Unfortunately for Juszczyk, they don’t just give away chicken and waffle fries for free, and the rookie ended up picking up a $100 tab for 216 nuggets. On the bright side, the former Harvard standout just signed a four-year, $2.46 million contract with the Ravens. He’ll be alright.
Fosters: An appreciation for nature, where the alphas of the pack eat first.
Drawbacks: Chick-Fil-A isn’t open on Sunday, which is the worst.
Here’s a child, hot shot. Keep it alive, fed and happy or else you’ll pay the consequences.
Teaching new guys that they no longer just have themselves to worry about is one of the biggest challenges for organizations and it’s something former Cleveland Cavaliers coach Byron Scott attempted to impart upon his players during his time in Ohio.
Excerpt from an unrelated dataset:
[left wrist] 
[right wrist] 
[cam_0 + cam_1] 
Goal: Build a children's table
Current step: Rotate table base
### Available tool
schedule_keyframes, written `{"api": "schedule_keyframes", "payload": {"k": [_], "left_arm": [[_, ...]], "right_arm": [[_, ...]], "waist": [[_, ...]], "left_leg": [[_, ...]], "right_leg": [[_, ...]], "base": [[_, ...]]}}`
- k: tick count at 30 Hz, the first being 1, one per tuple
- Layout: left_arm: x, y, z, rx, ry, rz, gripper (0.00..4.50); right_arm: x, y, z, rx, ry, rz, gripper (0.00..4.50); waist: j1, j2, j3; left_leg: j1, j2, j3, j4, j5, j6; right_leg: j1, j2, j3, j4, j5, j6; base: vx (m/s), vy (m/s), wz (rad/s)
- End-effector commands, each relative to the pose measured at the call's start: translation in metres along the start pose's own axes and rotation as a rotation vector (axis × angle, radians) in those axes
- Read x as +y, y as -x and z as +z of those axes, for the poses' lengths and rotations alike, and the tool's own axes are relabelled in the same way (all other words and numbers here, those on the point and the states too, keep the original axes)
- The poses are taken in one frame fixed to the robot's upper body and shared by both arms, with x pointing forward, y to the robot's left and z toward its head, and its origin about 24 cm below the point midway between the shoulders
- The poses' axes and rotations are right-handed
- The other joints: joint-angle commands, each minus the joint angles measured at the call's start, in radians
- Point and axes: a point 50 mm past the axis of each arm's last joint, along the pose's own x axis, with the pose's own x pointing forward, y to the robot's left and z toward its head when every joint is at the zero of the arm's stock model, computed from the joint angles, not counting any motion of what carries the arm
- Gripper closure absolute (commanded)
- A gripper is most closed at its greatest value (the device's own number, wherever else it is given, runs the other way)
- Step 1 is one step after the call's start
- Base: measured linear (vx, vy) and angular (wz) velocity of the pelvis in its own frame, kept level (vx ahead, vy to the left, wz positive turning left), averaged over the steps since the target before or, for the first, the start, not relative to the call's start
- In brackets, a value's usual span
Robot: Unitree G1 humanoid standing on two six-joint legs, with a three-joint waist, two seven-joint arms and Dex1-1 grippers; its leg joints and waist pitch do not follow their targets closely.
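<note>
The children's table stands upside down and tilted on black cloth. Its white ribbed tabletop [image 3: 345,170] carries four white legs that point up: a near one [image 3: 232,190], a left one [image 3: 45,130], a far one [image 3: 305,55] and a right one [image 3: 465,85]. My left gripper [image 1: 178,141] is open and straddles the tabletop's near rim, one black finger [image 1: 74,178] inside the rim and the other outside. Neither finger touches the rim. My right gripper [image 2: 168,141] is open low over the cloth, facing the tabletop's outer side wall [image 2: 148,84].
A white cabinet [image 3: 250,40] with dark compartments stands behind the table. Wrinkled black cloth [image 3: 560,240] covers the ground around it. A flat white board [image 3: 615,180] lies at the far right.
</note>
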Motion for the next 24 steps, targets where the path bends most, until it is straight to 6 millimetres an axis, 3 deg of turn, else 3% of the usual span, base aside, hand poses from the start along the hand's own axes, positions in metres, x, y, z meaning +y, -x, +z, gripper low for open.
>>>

Scott gave his rookies baby dolls and pink strollers before a game in 2012 and told them to make sure they had milk and Pampers on their person at all times.
Sure, there’s the embarrassment factor in this approach—pro ballplayers toting disposable diapers in and out of the stadium (hopefully while wearing Beats by Dre), but the point of the “hazing” was to remind rookies of their responsibility to the organization.
Remember rooks: Team and babies over everything.
Fosters: Accountability, off-the-court sense of responsibility, ability to use HOV lane.
Drawbacks: Spoiled milk.
The most important rule you can ever teach a young member of your organization is that insubordination will not be tolerated.
Steph Curry and the rest of the Warriors veterans stuffed rookie Kent Bazemore's ride up to the moonroof with salty, buttery popped kernels this April after securing a spot in the postseason.
You’ve got to keep your rookies off balance, or else they start getting entitled—and what better cure for entitlement than an Audi full of Orville Redenbaucher?
Fosters: Vigilance, responsibility for personal possessions.
Drawbacks: Eight months from now, they will return the favor.